Tim Eglington doesn’t remember when he first started working at Paramount Imports. It seems like one of those mystical passages of time with no end and no beginning. Within seconds, though, Stacy Sargent, the owner and decades-long manager of Paramount, jumps in the back to retrieve the answer: 1987.
Eglington is one of many with decades of Paramount experience. The time component is crucial because once again, anniversaries are exploding out of nowhere. Exactly a month from now, Paramount will throw a huge party to celebrate its 50th year at 455 Meridian Ave. Forget the Summer of Love. This is the summer of Paramount Imports.
Generations of outcasts cut their teeth at Paramount, myself included. It was the first place in the Bay Area to specialize in pipes and smoking paraphernalia before that stuff became an industry. It was also the first place in San Jose to sell Doc Martens, punk clothing, incense from India, tarot cards and black light posters of topless women. Long before local record stores popularized the rock poster phenomenon, Jim Morrison and Bob Marley posters flew off the racks at Paramount.
When original proprietor Dave Kowal first opened Paramount, it really was an imports store. He sold statuary and home decor from Mexico. Within a few years, though, pipes and posters began to fill the shelves. As the psychedelic ’60s morphed into the freewheeling ’70s, the stock evolved into a counterculture bouillabaisse of items. The rear half of the store turned into an exotic haven for water pipes, smoking paraphernalia and magazines. The front half evolved into a sordid mishmash of rock digs, biker oddities, crystals, counterculture books, T-shirts, black light equipment, jewelry, shoes, purses, tapestries and much more, all of which catered to the underbelly of suburban America.
Somewhere in the middle of all this, Kowal began printing his own posters out of the back of the building while running a T-shirt shop near Star Records on the East Side. But it wasn’t fruitful enough. He wanted out.

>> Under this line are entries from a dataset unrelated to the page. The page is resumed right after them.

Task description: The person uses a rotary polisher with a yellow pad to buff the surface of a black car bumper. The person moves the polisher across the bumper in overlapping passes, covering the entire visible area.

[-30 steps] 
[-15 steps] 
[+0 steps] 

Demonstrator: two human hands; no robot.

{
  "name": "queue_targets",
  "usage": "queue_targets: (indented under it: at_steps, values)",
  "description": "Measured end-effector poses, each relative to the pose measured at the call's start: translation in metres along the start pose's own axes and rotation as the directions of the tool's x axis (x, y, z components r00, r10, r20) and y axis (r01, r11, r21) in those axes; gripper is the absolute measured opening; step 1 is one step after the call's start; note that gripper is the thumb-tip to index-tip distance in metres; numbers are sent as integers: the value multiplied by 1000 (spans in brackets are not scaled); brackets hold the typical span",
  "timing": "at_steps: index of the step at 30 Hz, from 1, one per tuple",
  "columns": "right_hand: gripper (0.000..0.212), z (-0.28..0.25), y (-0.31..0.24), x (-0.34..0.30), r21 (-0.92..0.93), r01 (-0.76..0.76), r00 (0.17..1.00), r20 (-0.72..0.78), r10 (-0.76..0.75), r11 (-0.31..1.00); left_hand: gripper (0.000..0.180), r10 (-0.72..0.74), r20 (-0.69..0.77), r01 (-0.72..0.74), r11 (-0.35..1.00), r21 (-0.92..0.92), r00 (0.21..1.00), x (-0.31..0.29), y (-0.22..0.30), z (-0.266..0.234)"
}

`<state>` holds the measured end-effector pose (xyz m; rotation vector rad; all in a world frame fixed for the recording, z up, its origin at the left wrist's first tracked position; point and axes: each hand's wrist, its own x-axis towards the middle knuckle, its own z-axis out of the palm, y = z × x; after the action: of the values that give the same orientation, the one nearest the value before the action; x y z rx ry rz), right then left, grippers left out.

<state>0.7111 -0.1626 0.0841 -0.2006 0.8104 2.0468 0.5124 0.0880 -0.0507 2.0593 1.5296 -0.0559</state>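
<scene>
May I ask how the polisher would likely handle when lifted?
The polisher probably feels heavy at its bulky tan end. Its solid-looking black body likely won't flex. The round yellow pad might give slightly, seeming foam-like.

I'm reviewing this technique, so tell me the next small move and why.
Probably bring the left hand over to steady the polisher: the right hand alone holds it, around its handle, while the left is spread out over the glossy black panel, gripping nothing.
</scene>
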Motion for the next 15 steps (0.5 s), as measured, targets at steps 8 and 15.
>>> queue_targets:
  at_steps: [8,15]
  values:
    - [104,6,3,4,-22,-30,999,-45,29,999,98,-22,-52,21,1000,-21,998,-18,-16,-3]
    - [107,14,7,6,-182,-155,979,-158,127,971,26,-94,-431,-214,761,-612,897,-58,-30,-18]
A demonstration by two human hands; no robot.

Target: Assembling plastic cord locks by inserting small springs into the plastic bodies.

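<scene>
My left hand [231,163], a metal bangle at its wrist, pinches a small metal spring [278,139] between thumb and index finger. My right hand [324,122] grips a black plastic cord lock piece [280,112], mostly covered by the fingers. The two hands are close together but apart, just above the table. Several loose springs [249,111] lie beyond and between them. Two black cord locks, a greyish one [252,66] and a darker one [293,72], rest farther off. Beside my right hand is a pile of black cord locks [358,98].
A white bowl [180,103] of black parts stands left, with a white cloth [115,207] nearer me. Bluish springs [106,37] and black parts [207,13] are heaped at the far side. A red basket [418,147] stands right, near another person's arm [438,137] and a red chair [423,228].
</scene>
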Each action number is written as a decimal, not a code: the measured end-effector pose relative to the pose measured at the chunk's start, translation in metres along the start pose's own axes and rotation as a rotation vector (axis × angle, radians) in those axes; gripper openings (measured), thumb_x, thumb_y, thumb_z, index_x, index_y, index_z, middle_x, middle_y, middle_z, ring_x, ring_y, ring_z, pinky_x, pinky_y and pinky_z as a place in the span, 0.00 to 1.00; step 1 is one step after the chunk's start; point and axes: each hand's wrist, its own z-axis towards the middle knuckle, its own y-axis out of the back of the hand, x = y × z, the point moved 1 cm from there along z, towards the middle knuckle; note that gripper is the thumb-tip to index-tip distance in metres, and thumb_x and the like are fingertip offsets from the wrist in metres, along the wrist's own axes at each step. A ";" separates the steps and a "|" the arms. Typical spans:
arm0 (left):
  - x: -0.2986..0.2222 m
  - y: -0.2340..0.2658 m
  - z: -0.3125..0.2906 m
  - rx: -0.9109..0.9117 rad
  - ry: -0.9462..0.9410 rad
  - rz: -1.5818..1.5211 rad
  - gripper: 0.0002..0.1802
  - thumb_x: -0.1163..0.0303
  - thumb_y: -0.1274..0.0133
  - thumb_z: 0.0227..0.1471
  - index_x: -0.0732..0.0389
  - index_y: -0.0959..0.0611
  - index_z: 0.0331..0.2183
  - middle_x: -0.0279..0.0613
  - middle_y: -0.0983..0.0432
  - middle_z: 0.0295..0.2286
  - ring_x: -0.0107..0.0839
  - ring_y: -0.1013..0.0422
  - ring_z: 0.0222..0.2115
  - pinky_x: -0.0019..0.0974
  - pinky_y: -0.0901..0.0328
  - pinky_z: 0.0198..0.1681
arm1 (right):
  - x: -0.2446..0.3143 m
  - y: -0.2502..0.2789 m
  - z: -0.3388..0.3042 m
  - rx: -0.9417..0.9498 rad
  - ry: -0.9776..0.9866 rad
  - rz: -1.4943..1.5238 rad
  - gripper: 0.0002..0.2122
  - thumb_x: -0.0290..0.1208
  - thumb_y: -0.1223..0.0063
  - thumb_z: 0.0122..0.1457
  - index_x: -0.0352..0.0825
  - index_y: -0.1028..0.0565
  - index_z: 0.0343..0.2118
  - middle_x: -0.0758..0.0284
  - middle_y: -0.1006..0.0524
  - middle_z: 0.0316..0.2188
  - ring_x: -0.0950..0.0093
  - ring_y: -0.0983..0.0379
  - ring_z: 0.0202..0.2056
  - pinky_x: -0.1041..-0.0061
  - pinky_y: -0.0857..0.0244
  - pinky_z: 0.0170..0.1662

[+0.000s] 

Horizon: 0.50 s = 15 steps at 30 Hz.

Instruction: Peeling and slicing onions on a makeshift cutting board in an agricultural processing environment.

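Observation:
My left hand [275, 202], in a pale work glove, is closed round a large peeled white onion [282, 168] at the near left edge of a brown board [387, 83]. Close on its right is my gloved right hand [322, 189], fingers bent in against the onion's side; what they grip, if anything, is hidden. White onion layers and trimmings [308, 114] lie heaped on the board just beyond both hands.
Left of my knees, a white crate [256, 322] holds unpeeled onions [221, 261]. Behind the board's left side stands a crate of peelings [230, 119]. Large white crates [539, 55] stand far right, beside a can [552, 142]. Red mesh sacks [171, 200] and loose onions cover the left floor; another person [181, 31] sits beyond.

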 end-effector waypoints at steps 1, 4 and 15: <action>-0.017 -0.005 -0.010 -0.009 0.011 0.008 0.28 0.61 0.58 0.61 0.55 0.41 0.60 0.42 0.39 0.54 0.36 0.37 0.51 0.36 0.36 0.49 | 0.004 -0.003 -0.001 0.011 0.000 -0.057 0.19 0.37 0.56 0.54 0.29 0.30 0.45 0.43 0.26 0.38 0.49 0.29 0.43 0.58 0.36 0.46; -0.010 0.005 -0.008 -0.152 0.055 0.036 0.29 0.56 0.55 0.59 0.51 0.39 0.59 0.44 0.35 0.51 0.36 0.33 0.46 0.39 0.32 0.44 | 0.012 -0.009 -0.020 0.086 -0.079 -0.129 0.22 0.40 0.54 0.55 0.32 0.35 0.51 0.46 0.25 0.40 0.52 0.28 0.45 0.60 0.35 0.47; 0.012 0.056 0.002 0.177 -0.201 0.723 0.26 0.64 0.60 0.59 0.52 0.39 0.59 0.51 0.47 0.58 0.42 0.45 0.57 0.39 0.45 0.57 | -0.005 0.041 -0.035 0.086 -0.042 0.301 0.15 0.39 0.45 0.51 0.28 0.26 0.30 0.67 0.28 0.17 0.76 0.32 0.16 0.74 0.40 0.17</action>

Sargent, who attended Lincoln High School, met her husband, John, in the music library at West Valley College. John held a music degree from San Jose State University and was a lifelong jazz musician. They got married in June of 1980 and then bought the Paramount Imports business a few weeks later. In the 1990s, after several dramatic ups and downs, including a fire, they were able to buy the property. Even though John is no longer with us, Paramount remains a family business. Stacy’s son, Casey, is set to take over the property when the time is right.
As we all congregate in the back of the place, it becomes easy for me to suggest that Paramount is the only joint of its kind in San Jose history. It has an Original Joe’s degree of staying power, even if the competition seems like an entire sea of vendors selling the same thing online, offline, American made or Chinese made.
The entire paraphernalia industry has gone corporate, so I can’t help but ask them why Paramount still carries on when so many other businesses have disintegrated, given up, or been replaced by hideous cookie-cutter condos.
“We’re a destination,” Stacy says. “We’re a living, breathing place. We have super cool people working here.”
Casey agrees: “We offer an experience you can’t get on the internet. We’ve been here for 50 years, we’re family-owned and we treat our customers like family.”
As they issue me handwritten testimonials from other employees, I can’t even sort it all out. In the end, Tim wanders over and explains that it’s not just a store. The employees really feel like they’re helping customers discover and celebrate new cultures and subcultures.
“Back in the 1980s, it always made me so happy to sell a kid their first Bauhaus or Sisters of Mercy shirt,” Tim says. “And I could say, ‘If you like them, then you’ll like Christian Death.’ It’s almost like a rite of passage for a lot of people. At the end of the day, yeah, it’s just a store, but we really try to make it more than that.”